Jonathan has a particular research interest in linguistic (im)politeness, focusing on the social dynamics of interaction. He is pursuing various avenues of impoliteness-related research, including aspects of ‘hate speech’ and the investigation of prosody and (im)politeness, more on which can be found in The Palgrave Handbook of Linguistic (Im)politeness(2017). He also seeks to apply the theories of pragmatics to historical texts and language change, often underpinned by corpus methods. Stylistics has always been an enduring research line of his as well, which he combines with the study of Shakespeare’s language using modern approaches and methods.

Prof. Helen Kelly-Holmes

Helen is Professor of Applied Languages in the School of Modern Languages and Applied Linguistics, Ollscoil Luimnigh/University of Limerick and is an active member of the Centre for Applied Language Studies (CALS), having previously served as Director of the Centre. Her research concerns sociolinguistics, the study of language in society, and focuses on the interrelationship between media, markets, technologies and languages. She is particularly interested in the economic aspects of multilingualism, especially in relation to minority languages and the global political economy of English.

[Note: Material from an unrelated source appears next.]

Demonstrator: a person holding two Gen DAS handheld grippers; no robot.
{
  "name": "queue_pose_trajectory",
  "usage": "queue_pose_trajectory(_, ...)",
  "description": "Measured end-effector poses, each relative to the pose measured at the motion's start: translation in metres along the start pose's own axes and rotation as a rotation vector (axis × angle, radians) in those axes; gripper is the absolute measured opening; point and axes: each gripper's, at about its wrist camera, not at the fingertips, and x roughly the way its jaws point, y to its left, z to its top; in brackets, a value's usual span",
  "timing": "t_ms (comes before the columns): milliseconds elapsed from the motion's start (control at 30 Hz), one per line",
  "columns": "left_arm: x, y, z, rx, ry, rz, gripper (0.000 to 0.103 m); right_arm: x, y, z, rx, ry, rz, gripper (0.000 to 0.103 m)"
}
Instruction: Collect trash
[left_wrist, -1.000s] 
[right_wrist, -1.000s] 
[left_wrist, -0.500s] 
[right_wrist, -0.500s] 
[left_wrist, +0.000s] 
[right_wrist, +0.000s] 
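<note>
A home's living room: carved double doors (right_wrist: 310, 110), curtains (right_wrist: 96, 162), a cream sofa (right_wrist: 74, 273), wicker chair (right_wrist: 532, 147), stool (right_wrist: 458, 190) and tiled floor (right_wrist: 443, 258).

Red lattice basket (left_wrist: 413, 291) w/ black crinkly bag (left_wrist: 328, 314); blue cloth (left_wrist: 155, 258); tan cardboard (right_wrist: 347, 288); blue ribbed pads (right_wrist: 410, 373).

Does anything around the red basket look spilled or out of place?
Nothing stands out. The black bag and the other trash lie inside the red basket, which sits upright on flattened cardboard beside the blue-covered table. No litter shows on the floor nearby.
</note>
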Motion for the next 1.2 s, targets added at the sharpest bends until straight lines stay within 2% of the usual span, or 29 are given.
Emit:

Prof. Michael Handford (Cardiff University, UK)

Michael is a professor of Applied Linguistics and English Language. He is especially interested in the ways that people communicate at work, how people make decisions and solve problems, or how relationships are developed, maintained or damaged. His latest interest is how culture and communication may interact.

Prof. Dennis Mumby (University of North Carolina, USA)

Dennis is the world-renowned driving force behind the school of critical organizational communication. His research focuses on the relationships among discourse, power, and organizing – as well as organizational processes of control and resistance, and how this dialectic is discursively produced, maintained, and transformed.